**TASK GOAL:**
Your task is to write out the full listing once more, exactly.

**DATA BELOW:**
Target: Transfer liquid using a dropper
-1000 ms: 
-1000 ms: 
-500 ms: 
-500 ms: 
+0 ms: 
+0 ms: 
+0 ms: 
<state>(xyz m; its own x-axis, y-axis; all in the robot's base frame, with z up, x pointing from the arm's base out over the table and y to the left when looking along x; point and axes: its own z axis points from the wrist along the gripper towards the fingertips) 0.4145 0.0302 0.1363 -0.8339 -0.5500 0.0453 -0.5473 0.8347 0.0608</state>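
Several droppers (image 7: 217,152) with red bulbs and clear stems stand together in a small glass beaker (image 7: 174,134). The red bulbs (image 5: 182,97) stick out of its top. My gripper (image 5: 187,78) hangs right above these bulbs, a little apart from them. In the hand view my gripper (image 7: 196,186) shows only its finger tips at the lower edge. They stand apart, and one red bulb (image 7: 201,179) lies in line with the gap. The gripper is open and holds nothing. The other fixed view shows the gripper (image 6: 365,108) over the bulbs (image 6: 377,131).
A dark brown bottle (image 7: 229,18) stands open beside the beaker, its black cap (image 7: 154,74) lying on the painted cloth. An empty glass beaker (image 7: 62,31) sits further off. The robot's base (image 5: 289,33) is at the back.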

**FINAL ANSWER:**
Target: Transfer liquid using a dropper
-1000 ms: 
-1000 ms: 
-500 ms: 
-500 ms: 
+0 ms: 
+0 ms: 
+0 ms: 
<state>(xyz m; its own x-axis, y-axis; all in the robot's base frame, with z up, x pointing from the arm's base out over the table and y to the left when looking along x; point and axes: its own z axis points from the wrist along the gripper towards the fingertips) 0.4145 0.0302 0.1363 -0.8339 -0.5500 0.0453 -0.5473 0.8347 0.0608</state>
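Several droppers (image 7: 217,152) with red bulbs and clear stems stand together in a small glass beaker (image 7: 174,134). The red bulbs (image 5: 182,97) stick out of its top. My gripper (image 5: 187,78) hangs right above these bulbs, a little apart from them. In the hand view my gripper (image 7: 196,186) shows only its finger tips at the lower edge. They stand apart, and one red bulb (image 7: 201,179) lies in line with the gap. The gripper is open and holds nothing. The other fixed view shows the gripper (image 6: 365,108) over the bulbs (image 6: 377,131).
A dark brown bottle (image 7: 229,18) stands open beside the beaker, its black cap (image 7: 154,74) lying on the painted cloth. An empty glass beaker (image 7: 62,31) sits further off. The robot's base (image 5: 289,33) is at the back.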

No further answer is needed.